**Work task**
Any picture among the records should be left out, please; retype the rest exactly.

**Source material**
##########

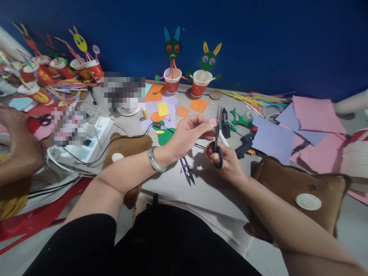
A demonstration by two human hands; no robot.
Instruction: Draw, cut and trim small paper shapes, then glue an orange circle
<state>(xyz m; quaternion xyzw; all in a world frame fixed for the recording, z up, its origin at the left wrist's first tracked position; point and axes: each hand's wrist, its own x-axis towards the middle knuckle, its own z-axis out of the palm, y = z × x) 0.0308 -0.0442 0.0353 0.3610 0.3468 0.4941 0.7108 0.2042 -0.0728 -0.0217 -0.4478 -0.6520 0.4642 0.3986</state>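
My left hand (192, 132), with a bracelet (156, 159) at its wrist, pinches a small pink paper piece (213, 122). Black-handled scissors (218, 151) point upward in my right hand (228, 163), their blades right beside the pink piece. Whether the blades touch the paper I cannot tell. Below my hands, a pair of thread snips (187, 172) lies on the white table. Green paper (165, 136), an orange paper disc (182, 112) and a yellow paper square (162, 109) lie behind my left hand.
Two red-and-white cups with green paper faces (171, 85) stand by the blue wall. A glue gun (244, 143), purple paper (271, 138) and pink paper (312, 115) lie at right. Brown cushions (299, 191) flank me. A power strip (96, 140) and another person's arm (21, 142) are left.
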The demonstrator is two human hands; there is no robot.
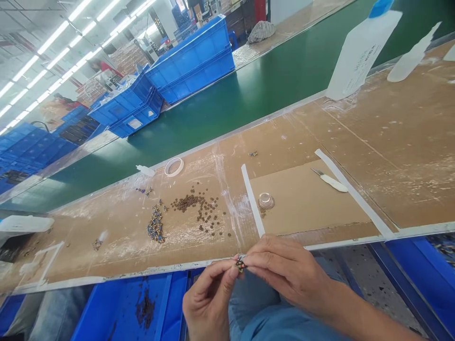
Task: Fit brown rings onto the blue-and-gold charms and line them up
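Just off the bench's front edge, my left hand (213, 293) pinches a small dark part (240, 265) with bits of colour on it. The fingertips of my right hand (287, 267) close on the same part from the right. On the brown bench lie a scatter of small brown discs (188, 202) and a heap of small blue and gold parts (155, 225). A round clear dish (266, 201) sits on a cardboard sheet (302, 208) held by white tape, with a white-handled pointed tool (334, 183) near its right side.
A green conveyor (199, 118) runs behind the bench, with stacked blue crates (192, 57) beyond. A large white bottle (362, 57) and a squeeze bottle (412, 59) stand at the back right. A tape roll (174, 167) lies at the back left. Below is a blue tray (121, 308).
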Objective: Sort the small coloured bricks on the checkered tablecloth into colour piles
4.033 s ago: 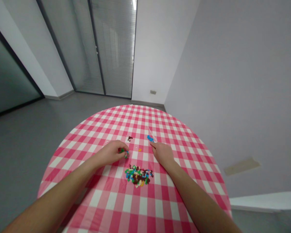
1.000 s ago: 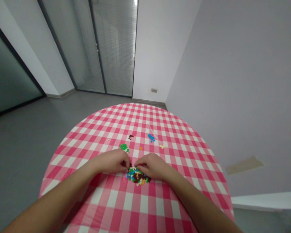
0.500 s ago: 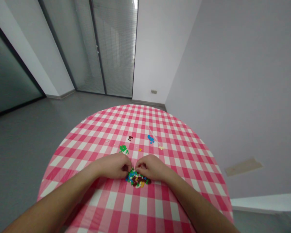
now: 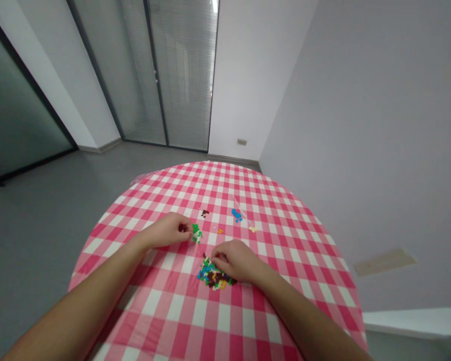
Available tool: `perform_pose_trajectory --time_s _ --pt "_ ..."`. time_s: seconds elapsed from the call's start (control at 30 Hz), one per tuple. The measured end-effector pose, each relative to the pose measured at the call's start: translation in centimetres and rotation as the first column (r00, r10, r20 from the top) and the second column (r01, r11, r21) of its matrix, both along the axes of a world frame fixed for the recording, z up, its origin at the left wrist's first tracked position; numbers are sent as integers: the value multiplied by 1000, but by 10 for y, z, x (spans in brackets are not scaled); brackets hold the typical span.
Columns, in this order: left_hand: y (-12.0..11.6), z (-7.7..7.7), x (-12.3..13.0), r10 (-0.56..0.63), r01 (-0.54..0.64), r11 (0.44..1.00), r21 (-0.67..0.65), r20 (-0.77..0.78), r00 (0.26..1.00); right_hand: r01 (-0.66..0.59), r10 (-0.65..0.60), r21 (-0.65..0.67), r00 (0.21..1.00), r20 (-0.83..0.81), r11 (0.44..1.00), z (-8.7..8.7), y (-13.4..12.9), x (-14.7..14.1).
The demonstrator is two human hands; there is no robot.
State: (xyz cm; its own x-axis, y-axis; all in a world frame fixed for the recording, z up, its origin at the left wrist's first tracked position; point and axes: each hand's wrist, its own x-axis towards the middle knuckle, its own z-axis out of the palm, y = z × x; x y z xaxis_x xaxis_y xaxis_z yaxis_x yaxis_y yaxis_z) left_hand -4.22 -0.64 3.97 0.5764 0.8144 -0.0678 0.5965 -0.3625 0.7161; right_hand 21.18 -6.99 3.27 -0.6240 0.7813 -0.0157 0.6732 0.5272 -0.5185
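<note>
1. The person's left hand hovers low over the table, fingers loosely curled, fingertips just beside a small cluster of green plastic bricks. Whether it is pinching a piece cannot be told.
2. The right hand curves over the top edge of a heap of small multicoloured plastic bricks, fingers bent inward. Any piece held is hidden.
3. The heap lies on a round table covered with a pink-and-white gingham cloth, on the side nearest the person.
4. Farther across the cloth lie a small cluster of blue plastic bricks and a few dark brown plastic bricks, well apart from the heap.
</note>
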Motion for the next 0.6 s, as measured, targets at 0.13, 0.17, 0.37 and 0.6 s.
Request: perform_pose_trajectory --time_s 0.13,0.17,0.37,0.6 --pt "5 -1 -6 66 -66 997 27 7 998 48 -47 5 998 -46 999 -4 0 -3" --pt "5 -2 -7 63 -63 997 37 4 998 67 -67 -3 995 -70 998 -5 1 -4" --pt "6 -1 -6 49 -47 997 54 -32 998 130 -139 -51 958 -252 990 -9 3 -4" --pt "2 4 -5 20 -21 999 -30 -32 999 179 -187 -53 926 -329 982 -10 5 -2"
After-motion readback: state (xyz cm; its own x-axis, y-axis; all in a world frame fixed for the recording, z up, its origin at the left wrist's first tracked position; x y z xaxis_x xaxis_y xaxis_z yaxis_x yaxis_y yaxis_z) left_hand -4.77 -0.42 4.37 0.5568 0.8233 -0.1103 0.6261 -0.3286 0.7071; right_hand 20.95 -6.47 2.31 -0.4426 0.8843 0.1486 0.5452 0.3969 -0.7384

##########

**Result below**
A demonstration by two human hands; no robot.
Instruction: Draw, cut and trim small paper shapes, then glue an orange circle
<state>(xyz m; quaternion xyzw; all in a world frame fixed for the recording, z up, its origin at the left wrist's first tracked position; point and axes: each hand's wrist, its own x-axis towards the middle knuckle, its own z-axis out of the palm, y = z × x) 0.0308 -0.0442 0.0353 0.3610 0.3468 0.4941 0.7108 0.2042 -0.0728 -0.0217 -0.4478 -0.6520 0.4642 0.3986</state>
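My left hand (192, 132), with a bracelet (156, 159) at its wrist, pinches a small pink paper piece (213, 122). Black-handled scissors (218, 151) point upward in my right hand (228, 163), their blades right beside the pink piece. Whether the blades touch the paper I cannot tell. Below my hands, a pair of thread snips (187, 172) lies on the white table. Green paper (165, 136), an orange paper disc (182, 112) and a yellow paper square (162, 109) lie behind my left hand.
Two red-and-white cups with green paper faces (171, 85) stand by the blue wall. A glue gun (244, 143), purple paper (271, 138) and pink paper (312, 115) lie at right. Brown cushions (299, 191) flank me. A power strip (96, 140) and another person's arm (21, 142) are left.
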The demonstrator is two human hands; there is no robot.
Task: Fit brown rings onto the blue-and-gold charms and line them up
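Just off the bench's front edge, my left hand (213, 293) pinches a small dark part (240, 265) with bits of colour on it. The fingertips of my right hand (287, 267) close on the same part from the right. On the brown bench lie a scatter of small brown discs (188, 202) and a heap of small blue and gold parts (155, 225). A round clear dish (266, 201) sits on a cardboard sheet (302, 208) held by white tape, with a white-handled pointed tool (334, 183) near its right side.
A green conveyor (199, 118) runs behind the bench, with stacked blue crates (192, 57) beyond. A large white bottle (362, 57) and a squeeze bottle (412, 59) stand at the back right. A tape roll (174, 167) lies at the back left. Below is a blue tray (121, 308).
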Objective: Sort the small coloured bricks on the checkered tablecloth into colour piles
4.033 s ago: 
1.000 s ago: 
0.500 s ago: 
now: 
Available tool: `perform_pose_trajectory --time_s _ --pt "_ ..."`. time_s: seconds elapsed from the call's start (control at 30 Hz), one per tuple. The measured end-effector pose, each relative to the pose measured at the call's start: translation in centimetres and rotation as the first column (r00, r10, r20 from the top) and the second column (r01, r11, r21) of its matrix, both along the axes of a world frame fixed for the recording, z up, its origin at the left wrist's first tracked position; numbers are sent as integers: the value multiplied by 1000, but by 10 for y, z, x (spans in brackets are not scaled); brackets hold the typical span.
Columns, in this order: left_hand: y (-12.0..11.6), z (-7.7..7.7), x (-12.3..13.0), r10 (-0.56..0.63), r01 (-0.54..0.64), r11 (0.44..1.00), r21 (-0.67..0.65), r20 (-0.77..0.78), r00 (0.26..1.00); right_hand: r01 (-0.66..0.59), r10 (-0.65..0.60), r21 (-0.65..0.67), r00 (0.21..1.00), r20 (-0.83..0.81), r11 (0.44..1.00), z (-8.7..8.7), y (-13.4..12.9), x (-14.7..14.1).
The demonstrator is two human hands; there is no robot.
State: (xyz cm; its own x-axis, y-axis; all in a world frame fixed for the recording, z up, its origin at the left wrist's first tracked position; point and axes: each hand's wrist, its own x-axis towards the middle knuckle, its own z-axis out of the palm, y = z × x; x y z xaxis_x xaxis_y xaxis_z yaxis_x yaxis_y yaxis_z) left_hand -4.22 -0.64 3.97 0.5764 0.8144 -0.0678 0.5965 -0.3625 0.7161; right_hand 21.18 -6.99 3.27 -0.6240 0.7813 -0.0157 0.6732 0.5272 -0.5185
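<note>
1. The person's left hand hovers low over the table, fingers loosely curled, fingertips just beside a small cluster of green plastic bricks. Whether it is pinching a piece cannot be told.
2. The right hand curves over the top edge of a heap of small multicoloured plastic bricks, fingers bent inward. Any piece held is hidden.
3. The heap lies on a round table covered with a pink-and-white gingham cloth, on the side nearest the person.
4. Farther across the cloth lie a small cluster of blue plastic bricks and a few dark brown plastic bricks, well apart from the heap.
</note>
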Motion for the next 0.6 s, as measured, targets at 0.13, 0.17, 0.37 and 0.6 s.
Request: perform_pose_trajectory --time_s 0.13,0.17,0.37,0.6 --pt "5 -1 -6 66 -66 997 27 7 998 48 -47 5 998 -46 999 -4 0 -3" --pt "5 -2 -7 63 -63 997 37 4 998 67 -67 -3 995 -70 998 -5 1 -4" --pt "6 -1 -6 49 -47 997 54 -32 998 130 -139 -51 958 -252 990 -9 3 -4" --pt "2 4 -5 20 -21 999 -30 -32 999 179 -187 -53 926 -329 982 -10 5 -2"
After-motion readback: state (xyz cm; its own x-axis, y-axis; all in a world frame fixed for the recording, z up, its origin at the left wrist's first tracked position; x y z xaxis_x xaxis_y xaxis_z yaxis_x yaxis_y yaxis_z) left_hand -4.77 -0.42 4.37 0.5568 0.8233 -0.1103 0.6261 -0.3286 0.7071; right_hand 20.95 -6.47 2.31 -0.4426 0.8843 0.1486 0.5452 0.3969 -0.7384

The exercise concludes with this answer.